All of lore.kernel.org
 help / color / mirror / Atom feed
From: Mathieu Desnoyers <mathieu.desnoyers@efficios.com>
To: Peter Zijlstra <peterz@infradead.org>, Boqun Feng <boqun.feng@gmail.com>
Cc: linux-kernel@vger.kernel.org,
	Mathieu Desnoyers <mathieu.desnoyers@efficios.com>,
	Will Deacon <will@kernel.org>,
	"Paul E . McKenney" <paulmck@kernel.org>,
	Nicholas Piggin <npiggin@gmail.com>,
	Andy Lutomirski <luto@amacapital.net>,
	Thomas Gleixner <tglx@linutronix.de>,
	Linus Torvalds <torvalds@linux-foundation.org>,
	Alan Stern <stern@rowland.harvard.edu>,
	linux-mm@kvack.org
Subject: [PATCH 1/3] sched: fix exit_mm vs membarrier (v4)
Date: Tue, 20 Oct 2020 09:47:13 -0400	[thread overview]
Message-ID: <20201020134715.13909-2-mathieu.desnoyers@efficios.com> (raw)
In-Reply-To: <20201020134715.13909-1-mathieu.desnoyers@efficios.com>

exit_mm should issue memory barriers after user-space memory accesses,
before clearing current->mm, to order user-space memory accesses
performed prior to exit_mm before clearing tsk->mm, which has the
effect of skipping the membarrier private expedited IPIs.

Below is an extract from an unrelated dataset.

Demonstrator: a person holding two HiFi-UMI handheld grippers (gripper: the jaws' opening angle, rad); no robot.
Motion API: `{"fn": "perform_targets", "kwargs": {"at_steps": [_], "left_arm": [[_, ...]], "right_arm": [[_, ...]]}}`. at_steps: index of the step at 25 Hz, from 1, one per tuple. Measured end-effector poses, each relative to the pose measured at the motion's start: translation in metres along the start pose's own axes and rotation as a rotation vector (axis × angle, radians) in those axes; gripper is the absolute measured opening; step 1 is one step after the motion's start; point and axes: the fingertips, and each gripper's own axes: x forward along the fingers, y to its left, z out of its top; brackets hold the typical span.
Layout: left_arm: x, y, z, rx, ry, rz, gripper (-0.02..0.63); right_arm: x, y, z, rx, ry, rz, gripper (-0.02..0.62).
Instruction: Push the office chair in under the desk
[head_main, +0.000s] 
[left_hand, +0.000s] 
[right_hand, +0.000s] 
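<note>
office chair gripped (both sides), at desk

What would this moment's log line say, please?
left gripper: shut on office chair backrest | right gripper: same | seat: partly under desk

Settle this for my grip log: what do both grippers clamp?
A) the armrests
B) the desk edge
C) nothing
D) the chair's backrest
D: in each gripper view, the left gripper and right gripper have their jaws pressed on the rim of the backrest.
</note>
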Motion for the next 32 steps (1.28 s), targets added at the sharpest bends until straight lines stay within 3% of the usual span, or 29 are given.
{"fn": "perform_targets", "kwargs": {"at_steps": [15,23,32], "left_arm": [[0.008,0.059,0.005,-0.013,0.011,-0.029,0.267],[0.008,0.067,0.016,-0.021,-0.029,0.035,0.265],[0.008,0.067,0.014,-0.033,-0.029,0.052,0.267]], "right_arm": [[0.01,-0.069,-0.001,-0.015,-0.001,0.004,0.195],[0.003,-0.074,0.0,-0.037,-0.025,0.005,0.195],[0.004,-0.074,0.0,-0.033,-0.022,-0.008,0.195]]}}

exit_mm should also update the runqueue's membarrier_state so
membarrier global expedited IPIs are not sent when they are not
needed.

The membarrier system call can be issued concurrently with do_exit
if we have thread groups created with CLONE_VM but not CLONE_THREAD.

Here is the scenario I have in mind:

Two thread groups are created, A and B. Thread group B is created by
issuing clone from group A with flag CLONE_VM set, but not CLONE_THREAD.
Let's assume we have a single thread within each thread group (Thread A
and Thread B).

The AFAIU we can have:

Userspace variables:

int x = 0, y = 0;

CPU 0                   CPU 1
Thread A                Thread B
(in thread group A)     (in thread group B)

x = 1
barrier()
y = 1
exit()
exit_mm()
current->mm = NULL;
                        r1 = load y
                        membarrier()
                          skips CPU 0 (no IPI) because its current mm is NULL
                        r2 = load x
                        BUG_ON(r1 == 1 && r2 == 0)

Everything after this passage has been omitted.